Exercise 4.3.29* (The sum $S$ of all the primitive roots modulo $p$ satisfies $S \equiv \mu(p-1) \pmod p$)

Proof.

(a)

As usual, we write ${𝔽}_p$ the field $\mathbb{Z}∕\mathit{p\mathbb{Z}}$ with $p$ elements, and if $a\in \mathbb{Z}$, we write ${[a]}_p$ (or $\bar{a}$ if $p$ is fixed) the class of $a$ in $\mathbb{Z}∕\mathit{p\mathbb{Z}}$. If $P$ is a (formal) polynomial, we write indifferently $P$ or $P(x)$ this polynomial.

Let ${\mathrm{\Psi }}_n(x)\in {𝔽}_p[x]$ denote the monic polynomial with coefficients in ${𝔽}_p$ whose roots are the elements of ${𝔽}_p^{\text{∗}}$ of order $n$:

$${\mathrm{\Psi }}_n(x)=\underset{a\in {𝔽}_p^{\text{∗}},\mathrm{ord}(a)=n}{\prod }(x-a).$$

By Fermat’s Theorem, $a^{p-1}=\bar{1}$ for all $a\in {𝔽}_p^{\text{∗}}$, therefore the order of any element of ${𝔽}_p^{\text{∗}}$ divides $p-1$, so the product in the right member is empty if $n\nmid p-1$ and then ${\mathrm{\Psi }}_n(x)=\bar{1}$.

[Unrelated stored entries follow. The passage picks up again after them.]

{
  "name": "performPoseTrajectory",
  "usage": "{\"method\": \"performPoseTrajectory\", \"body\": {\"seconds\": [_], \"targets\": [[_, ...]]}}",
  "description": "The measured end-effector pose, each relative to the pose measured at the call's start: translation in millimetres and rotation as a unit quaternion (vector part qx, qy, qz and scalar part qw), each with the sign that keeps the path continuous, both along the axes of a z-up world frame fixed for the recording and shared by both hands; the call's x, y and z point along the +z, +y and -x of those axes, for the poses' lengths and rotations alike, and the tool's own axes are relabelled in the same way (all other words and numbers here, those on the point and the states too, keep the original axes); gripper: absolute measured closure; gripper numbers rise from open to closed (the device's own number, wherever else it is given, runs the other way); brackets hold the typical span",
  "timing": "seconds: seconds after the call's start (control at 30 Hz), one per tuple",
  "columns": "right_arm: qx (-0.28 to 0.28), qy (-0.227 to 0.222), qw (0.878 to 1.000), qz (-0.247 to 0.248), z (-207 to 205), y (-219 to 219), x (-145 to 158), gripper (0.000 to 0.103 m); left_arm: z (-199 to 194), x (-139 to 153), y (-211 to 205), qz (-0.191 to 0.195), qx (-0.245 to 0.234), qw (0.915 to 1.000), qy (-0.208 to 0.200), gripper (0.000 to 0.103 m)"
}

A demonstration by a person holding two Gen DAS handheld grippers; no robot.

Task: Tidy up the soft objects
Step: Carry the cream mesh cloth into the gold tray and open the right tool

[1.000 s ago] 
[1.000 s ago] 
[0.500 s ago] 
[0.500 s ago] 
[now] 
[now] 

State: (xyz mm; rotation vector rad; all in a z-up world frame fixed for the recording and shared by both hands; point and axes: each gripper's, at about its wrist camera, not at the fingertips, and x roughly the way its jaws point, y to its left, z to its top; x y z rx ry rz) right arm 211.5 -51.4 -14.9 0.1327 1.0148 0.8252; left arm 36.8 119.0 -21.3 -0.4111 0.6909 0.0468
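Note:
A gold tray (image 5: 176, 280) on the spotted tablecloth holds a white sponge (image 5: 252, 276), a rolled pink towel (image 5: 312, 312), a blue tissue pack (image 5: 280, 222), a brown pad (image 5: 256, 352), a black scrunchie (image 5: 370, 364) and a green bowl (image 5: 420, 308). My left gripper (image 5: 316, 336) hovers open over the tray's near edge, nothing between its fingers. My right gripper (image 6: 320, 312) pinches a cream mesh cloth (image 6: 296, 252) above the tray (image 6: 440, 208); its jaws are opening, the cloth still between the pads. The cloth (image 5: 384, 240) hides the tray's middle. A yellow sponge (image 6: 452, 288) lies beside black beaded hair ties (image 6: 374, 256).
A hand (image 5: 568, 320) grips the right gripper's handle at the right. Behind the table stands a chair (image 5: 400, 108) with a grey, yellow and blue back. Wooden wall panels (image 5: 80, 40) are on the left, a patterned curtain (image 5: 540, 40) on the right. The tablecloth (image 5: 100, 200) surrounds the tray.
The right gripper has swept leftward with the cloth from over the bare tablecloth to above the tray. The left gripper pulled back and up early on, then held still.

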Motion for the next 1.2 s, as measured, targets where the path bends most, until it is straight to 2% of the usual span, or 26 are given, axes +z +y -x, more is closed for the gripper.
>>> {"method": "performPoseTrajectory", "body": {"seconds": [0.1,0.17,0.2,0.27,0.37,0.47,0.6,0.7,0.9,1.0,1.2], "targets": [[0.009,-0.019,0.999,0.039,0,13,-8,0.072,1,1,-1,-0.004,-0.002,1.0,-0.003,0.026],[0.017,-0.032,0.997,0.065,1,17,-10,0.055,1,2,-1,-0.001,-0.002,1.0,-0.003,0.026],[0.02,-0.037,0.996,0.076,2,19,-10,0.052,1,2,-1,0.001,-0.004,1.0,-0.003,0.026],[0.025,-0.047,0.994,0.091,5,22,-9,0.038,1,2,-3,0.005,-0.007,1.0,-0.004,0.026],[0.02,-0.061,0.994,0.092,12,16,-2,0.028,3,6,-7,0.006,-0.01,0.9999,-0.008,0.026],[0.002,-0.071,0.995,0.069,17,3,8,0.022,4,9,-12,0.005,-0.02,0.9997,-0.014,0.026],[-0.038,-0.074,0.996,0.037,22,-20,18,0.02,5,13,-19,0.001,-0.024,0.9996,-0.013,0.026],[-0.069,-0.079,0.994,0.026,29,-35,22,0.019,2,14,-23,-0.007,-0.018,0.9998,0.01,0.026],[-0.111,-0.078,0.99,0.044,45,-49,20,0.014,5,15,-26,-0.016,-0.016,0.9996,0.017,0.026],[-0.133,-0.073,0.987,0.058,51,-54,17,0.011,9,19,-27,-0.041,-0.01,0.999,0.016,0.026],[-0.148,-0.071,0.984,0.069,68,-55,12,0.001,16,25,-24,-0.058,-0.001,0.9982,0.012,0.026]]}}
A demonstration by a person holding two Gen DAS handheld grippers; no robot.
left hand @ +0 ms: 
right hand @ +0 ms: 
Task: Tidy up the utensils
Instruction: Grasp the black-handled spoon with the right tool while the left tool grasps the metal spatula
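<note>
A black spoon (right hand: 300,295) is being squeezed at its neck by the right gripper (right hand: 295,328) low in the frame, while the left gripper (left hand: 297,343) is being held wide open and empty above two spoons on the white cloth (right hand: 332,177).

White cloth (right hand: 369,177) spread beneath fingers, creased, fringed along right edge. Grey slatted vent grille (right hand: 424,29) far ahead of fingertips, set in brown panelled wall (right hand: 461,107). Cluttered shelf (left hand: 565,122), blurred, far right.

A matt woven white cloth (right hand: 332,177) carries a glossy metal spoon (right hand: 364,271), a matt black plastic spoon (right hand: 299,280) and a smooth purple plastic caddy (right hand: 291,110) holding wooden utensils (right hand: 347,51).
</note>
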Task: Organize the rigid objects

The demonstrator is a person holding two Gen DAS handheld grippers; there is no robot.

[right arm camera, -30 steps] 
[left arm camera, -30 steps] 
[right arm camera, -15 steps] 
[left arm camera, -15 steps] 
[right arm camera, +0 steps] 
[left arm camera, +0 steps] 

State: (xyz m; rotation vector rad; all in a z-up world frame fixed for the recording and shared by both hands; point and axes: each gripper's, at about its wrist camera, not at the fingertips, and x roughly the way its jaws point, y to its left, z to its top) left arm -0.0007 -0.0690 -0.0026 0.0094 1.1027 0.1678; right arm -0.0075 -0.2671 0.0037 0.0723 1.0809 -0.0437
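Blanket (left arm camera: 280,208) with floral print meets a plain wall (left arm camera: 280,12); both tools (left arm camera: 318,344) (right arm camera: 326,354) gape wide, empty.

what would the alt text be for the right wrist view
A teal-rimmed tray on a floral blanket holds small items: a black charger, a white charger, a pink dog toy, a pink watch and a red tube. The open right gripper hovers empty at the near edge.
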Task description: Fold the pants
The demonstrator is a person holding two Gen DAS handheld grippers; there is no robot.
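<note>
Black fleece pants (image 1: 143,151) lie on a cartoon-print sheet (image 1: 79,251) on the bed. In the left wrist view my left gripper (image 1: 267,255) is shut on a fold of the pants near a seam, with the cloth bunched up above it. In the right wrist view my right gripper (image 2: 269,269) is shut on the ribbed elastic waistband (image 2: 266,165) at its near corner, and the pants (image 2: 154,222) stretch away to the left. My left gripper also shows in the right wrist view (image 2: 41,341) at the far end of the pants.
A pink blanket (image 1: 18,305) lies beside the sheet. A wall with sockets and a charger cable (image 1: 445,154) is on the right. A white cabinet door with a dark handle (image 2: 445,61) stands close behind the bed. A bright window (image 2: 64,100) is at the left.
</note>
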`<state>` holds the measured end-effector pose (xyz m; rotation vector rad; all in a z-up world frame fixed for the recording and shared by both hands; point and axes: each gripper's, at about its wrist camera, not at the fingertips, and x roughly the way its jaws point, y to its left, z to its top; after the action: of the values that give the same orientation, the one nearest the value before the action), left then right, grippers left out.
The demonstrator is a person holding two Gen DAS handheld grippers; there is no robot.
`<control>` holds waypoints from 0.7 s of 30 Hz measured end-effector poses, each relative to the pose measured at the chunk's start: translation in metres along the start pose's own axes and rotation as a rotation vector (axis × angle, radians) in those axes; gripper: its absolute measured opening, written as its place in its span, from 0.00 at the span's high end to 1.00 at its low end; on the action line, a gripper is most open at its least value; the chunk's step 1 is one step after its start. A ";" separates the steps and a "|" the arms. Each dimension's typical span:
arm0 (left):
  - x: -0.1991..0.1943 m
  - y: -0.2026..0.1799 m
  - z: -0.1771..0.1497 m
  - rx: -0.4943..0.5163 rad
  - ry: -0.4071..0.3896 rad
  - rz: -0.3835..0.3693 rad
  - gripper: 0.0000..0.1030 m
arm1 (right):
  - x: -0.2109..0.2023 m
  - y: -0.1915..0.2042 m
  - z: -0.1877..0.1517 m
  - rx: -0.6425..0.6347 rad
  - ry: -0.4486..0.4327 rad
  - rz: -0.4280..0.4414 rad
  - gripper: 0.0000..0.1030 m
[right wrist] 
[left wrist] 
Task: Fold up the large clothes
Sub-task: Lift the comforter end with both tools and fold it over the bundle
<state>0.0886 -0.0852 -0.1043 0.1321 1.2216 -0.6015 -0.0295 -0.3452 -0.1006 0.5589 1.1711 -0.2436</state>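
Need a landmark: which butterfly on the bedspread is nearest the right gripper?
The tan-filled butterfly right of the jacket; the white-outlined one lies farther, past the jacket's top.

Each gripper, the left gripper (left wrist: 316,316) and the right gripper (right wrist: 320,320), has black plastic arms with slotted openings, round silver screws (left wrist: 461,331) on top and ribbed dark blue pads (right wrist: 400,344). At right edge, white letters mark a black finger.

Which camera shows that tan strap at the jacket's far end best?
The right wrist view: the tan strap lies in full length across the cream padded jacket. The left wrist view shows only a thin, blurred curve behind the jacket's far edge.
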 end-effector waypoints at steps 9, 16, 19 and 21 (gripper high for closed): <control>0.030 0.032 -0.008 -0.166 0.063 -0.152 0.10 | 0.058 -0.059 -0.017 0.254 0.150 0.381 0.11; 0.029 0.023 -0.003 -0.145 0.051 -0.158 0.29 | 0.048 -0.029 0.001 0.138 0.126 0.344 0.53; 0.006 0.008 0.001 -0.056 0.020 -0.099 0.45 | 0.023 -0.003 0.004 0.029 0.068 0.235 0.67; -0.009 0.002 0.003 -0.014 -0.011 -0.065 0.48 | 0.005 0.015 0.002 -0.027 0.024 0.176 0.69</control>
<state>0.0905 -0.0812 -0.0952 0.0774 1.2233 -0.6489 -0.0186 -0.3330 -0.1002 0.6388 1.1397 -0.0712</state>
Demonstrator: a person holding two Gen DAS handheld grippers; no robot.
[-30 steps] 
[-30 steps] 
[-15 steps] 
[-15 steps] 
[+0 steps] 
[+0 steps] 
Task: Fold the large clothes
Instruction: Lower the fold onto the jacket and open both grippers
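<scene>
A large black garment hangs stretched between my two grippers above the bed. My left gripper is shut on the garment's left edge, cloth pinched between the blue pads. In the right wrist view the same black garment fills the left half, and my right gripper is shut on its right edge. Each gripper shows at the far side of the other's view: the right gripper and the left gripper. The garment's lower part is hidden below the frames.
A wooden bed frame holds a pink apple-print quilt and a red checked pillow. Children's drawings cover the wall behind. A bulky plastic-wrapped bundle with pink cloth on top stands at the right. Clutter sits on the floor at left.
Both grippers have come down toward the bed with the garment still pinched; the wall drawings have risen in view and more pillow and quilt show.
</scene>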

(For instance, if $p=13$, then the elements of order 12 in ${𝔽}_{13}$ are $\pm \bar{2},\pm \bar{6}$, so ${\mathrm{\Psi }}_{12}(x)=(x+\bar{2})(x-\bar{2})(x+\bar{6})(x-\bar{6})=(x^2-\bar{4})(x^2+\bar{3})=x^4-x+\bar{1}$, and ${\Phi }_{12}(x)=x^4-x+1$; chance and coincidences ...)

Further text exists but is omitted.